Speaking to The Yorkshire Post, Katie Russell from Rape Crisis England & Wales said that while there were "positives to be taken" from Mr Buckland's admission, the issue of justice for sex offence victims came about as a result of many reasons beyond funding.

"Words are important so it's important that the Government has apologised and recognised the systemic failures," she said.

"But we are disappointed that this review behind the apology doesn't go into enough depth and still doesn't effect the changes we urgently need to see.

"There are clearly wider systemic issues at hand in the prosecution of sexual offence cases, and as these crimes predominantly affect women, you can't help but wonder there is still misogyny ingrained in our justice system."

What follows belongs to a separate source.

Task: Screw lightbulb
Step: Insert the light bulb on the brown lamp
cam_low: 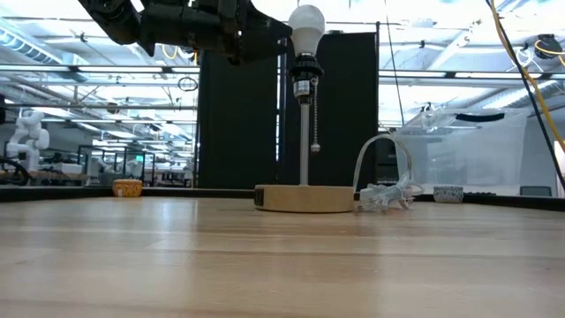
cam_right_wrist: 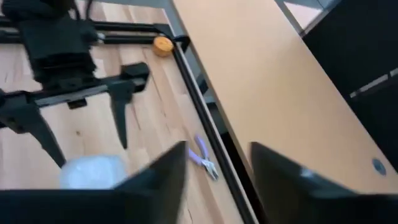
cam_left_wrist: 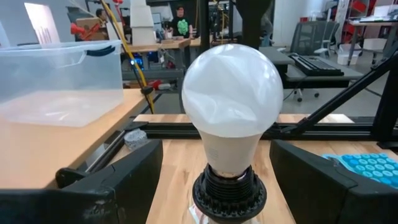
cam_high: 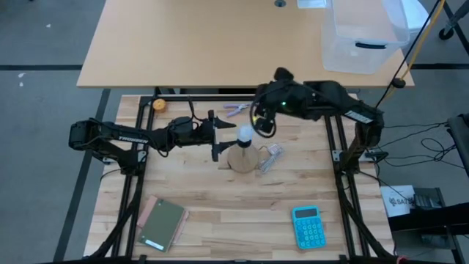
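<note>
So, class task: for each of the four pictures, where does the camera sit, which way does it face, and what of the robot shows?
High: overhead, facing down; both arms meet at the lightbulb.
Low: table height, level; bulb in socket, arm above.
Left wrist: facing the bulb between the open left gripper fingers.
Right wrist: right gripper fingers, half closed, left gripper beyond.
Shared: all show the bulb.

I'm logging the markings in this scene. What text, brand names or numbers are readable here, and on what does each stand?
"TROSSEN": white letters on the left arm, only just legible in the high view.
White lettering on the dark box beside the table's right edge: too blurred to read.
Calculator keys: too small to read.
Lightbulb and its socket: no print visible.
</note>
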`<state>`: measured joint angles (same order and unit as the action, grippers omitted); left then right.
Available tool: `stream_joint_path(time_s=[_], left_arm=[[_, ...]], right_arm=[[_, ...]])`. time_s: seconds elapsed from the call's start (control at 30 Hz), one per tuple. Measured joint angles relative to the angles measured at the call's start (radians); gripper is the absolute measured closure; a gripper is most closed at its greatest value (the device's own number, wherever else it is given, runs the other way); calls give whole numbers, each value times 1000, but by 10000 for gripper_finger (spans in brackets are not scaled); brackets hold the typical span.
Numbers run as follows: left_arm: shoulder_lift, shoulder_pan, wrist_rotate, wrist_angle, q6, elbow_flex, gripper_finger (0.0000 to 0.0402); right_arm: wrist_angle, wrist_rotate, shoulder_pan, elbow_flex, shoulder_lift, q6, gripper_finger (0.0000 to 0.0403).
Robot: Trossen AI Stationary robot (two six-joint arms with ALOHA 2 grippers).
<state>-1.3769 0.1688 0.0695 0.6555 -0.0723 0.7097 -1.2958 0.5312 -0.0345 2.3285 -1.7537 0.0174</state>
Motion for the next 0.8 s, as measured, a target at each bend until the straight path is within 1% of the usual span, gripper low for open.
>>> stream_joint_path(time_s=[0.1, 0.13, 0.2, 0.3, 0.4, 0.53, 0.63, 0.73, 0.8], left_arm=[[0, 0, 0, -1, 0, 0, 101], [0, 0, 0, -1, -4, 0, 101], [0, 0, 0, -1, -11, 0, 101], [0, 1, 0, -1, -11, 0, 101], [0, 1, 1, -1, -11, 0, 101], [27, 1, 2, -18, -18, 0, 101], [73, 1, 3, -46, -45, 0, 101], [112, 1, 5, -76, -72, 1, 102], [123, 3, 5, -90, -83, 1, 105]], right_arm=[[-4, 0, 2, -46, 14, -7, 368], [2, 0, 3, -71, 17, -7, 385], [22, 3, 5, -139, 30, -16, 390], [101, 15, 3, -287, 75, -13, 400], [280, 16, 3, -472, 160, 26, 402], [514, 6, -2, -721, 330, 91, 402], [674, -79, -21, -905, 475, 113, 403], [891, -183, -30, -1105, 599, 141, 403], [1027, -198, -37, -1232, 653, 165, 403]])
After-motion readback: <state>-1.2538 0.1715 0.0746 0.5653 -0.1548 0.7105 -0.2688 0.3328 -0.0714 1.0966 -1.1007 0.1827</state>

Sharon Bryan, from the National Centre for Domestic Violence, called the Government review "woefully unambitious" and a "squandered opportunity to map this sorry and shameful state of affairs".“Although we would normally be the first to welcome a Government review of rape, this report represents a squandered opportunity to map this sorry and shameful state of affairs.

"Its recommendations fall well short of an effective programme of reform, it will allow many more perpetrators to escape justice and leave yet more victims devoid of redress and practical help," she said.

The review includes a raft of measures intended to see the volume of allegations referred by the police to the Crown Prosecution Service (CPS), the number of suspects charged, and the amount of cases reaching court return to 2016 levels by the end of this Parliament.

Measures include a pilot scheme aimed at reducing cross-examination of victims in court by conducting pre-recorded interviews, a nationwide recognition that only evidence about the complainant that is pertinent to the case should be used, and a new approach to investigations which ensures that there is an “early and robust assessment of suspect behaviour and offending patterns”.